SWOT Objectives / Importance of SWOT Analysis and SWOT Matrix
SWOT analysis of EOG Resources can be done for the following purposes –
1. Strategic planning of EOG Resources
2. Improving business portfolio management of EOG Resources
3. Assessing feasibility of the new initiative in United States
4. Making a Oil & Gas Operations sector specific business decision
5. Set goals for the organization
6. Organizational restructuring of EOG Resources
Strengths of EOG Resources | Internal Strategic Factors
What are Strengths in SWOT Analysis / TOWS Matrix / Weighted SWOT Analysis
The strengths of EOG Resources are -
Sustainable margins compare to other players in Oil & Gas Operations industry
– EOG Resources has clearly differentiated products in the market place. This has enabled EOG Resources to fetch slight price premium compare to the competitors in the Oil & Gas Operations industry. The sustainable margins have also helped EOG Resources to invest into research and development (R&D) and innovation.

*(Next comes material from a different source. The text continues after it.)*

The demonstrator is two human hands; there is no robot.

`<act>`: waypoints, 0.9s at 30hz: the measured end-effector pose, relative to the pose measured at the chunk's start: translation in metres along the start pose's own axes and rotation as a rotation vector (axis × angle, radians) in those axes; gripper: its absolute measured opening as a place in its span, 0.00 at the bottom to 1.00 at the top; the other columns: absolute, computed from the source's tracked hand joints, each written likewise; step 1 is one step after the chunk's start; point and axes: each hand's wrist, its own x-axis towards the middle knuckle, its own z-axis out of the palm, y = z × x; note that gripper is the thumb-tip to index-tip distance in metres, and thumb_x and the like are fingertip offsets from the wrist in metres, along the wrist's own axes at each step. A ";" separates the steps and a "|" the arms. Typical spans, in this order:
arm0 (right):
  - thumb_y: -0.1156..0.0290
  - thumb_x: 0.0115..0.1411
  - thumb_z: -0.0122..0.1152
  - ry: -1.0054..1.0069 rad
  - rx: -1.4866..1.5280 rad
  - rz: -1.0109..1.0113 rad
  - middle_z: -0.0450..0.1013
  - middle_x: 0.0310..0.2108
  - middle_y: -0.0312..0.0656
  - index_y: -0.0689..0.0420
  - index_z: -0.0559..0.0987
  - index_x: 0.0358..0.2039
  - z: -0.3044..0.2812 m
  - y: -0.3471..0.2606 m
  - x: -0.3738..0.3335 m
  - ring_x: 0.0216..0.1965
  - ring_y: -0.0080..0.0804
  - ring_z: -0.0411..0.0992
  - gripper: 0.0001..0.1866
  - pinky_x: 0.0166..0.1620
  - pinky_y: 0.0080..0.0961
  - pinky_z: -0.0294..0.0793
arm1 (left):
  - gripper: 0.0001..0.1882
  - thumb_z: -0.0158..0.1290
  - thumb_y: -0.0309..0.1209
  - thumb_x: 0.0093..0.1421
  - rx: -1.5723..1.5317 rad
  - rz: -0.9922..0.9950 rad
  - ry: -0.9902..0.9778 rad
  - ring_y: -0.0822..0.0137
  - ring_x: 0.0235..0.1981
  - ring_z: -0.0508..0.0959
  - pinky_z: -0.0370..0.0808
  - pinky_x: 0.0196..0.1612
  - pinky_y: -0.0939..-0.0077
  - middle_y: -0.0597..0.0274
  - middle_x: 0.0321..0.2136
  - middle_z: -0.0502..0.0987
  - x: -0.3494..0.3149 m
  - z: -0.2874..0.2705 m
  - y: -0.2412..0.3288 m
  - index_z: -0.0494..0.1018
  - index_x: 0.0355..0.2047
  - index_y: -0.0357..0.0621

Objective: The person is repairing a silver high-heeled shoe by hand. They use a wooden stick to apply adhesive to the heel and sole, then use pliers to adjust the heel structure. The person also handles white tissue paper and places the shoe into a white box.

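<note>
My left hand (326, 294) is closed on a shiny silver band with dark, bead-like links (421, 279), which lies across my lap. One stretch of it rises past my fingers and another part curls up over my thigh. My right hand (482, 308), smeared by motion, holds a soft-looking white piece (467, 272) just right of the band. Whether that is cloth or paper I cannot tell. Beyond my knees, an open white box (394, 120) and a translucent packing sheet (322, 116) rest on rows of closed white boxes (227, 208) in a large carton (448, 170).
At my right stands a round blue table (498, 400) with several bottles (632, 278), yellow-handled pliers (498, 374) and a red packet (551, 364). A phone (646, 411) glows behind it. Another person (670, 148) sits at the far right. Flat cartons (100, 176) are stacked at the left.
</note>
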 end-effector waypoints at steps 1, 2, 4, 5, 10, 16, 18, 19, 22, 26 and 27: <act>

Digital Transformation in Oil & Gas Operations industry
- digital transformation varies from industry to industry. For EOG Resources digital transformation journey comprises differing goals based on market maturity, customer technology acceptance, and organizational culture. EOG Resources has successfully integrated the four key components of digital transformation – digital integration in processes, digital integration in marketing and customer relationship management, digital integration into the value chain, and using technology to explore new products and market opportunities.
Ability to lead change in Oil & Gas Operations
– EOG Resources is one of the leading players in the Oil & Gas Operations industry in United States. Over the years it has not only transformed the business landscape in the Oil & Gas Operations industry in United States but also across the existing markets. The ability to lead change has enabled EOG Resources in – penetrating new markets, reaching out to new customers, and providing different value propositions to different customers in the international markets.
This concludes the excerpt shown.